Binaenaleyh bunlarda kâtil kefaretini yemin kefaretine ortak etmek hatadır.»
Azmiyye'de de buna benzer sözler vardır. AIIâme Aksarayî - Ebussuûd'un da Miskin
Hâşiyesi'nde naklettiği gibi - buna şöyle cevap vermiştir: "Bu zevâtın kâtilden
muradları, av öldürmektir. İnsan öldürmek değildir. Zira onda yiyecek verme
yoktur."
Ben derim ki: Buna
da şöyle itiraz edilebilir: Av öldürmede oruç asıl değildir; o bedeldîr.
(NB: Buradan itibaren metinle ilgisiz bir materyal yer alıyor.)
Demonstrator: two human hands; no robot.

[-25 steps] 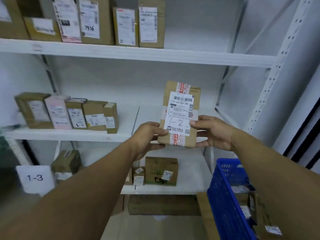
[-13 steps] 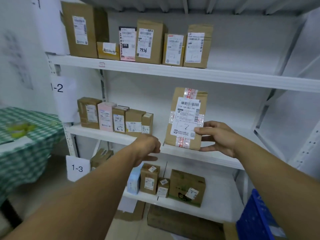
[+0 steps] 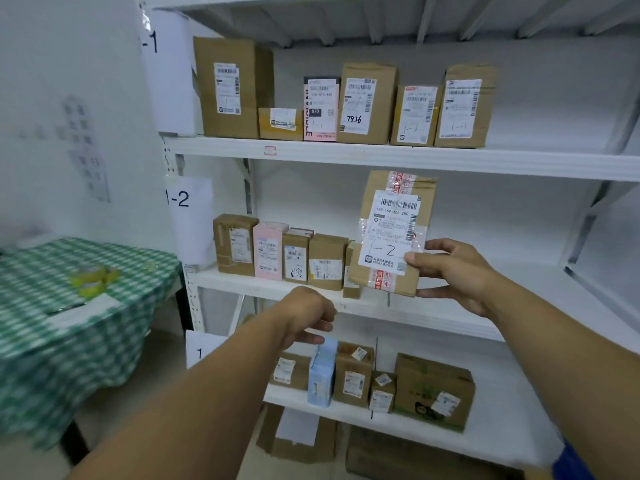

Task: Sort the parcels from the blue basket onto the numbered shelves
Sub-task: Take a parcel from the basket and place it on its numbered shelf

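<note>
My right hand [image 3: 453, 271] grips a brown cardboard parcel [image 3: 391, 216] by its lower right corner; its white label is hand-marked "1-2". The parcel is upright, just above the middle shelf [image 3: 433, 306], right of the row of parcels [image 3: 280, 252] standing there. A paper sign "1-2" [image 3: 188, 216] hangs on the left post of that shelf. My left hand [image 3: 304, 315] hovers below the shelf's front edge, fingers loosely curled, holding nothing. Only a corner of the blue basket [image 3: 571, 462] shows at the bottom right.
The top shelf [image 3: 381, 157], signed "-1", carries several parcels [image 3: 346, 105]. The lower shelf [image 3: 467, 441] holds several small boxes [image 3: 367, 382]. More cartons [image 3: 298, 438] sit on the floor. A table with a green checked cloth [image 3: 62, 327] stands at the left.
My left hand has let go of the parcel and dropped below the shelf edge. My right hand alone has carried the parcel left toward the row. The view has swung left and up.
</note>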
Çünkü
orada vâcip olan avın kıymeti ile Harem'de kesilecek bir hedy kurbanı satın
almak yahut her fakire yarım sâ' (520 dirhem) yiyecek zahîre tasadduk etmek
yahut her yarım sâ' için bir gün oruç tutmaktır. Anla! Yine derim ki: Bazen
hayatta iken verilen fidye ile öldükten sonra verilen fidye arasında fark
yapılır. Buna delil, Nesefî'nin Kâfî'sindeki şu ifadedir: "Üzerinde yemin veya
kâtil kefareti olan bir fakir oruç tutmaktan âciz kalırsa fidye caiz olmaz; bu
kurban kesmekten ve oruç tutmaktan âciz kalan temettü hacısı gibidir. Çünkü
burada oruç bedeldir. Bedelin bedeli olmaz. O kimse ölür de kefaret verilmesini
vasiyet ederse, malının üçte birinden sahih olur. Giyecek ve yiyecekte teberru
sahihtir. Çünkü vasiyet olmaksızın köle âzâdı ölene velâ ilzâm etmektir. Giyecek
ve yiyecekte ise ilzâm yoktur." Görülüyor ki, "ölür de kefaret verilmesini
vasiyet ederse sahih olur." sözü, adı geçen fark hususunda açıktır. Aşağıda
gelecek olan "başkasına bedel olan oruç için fidye vermek sahih değildir"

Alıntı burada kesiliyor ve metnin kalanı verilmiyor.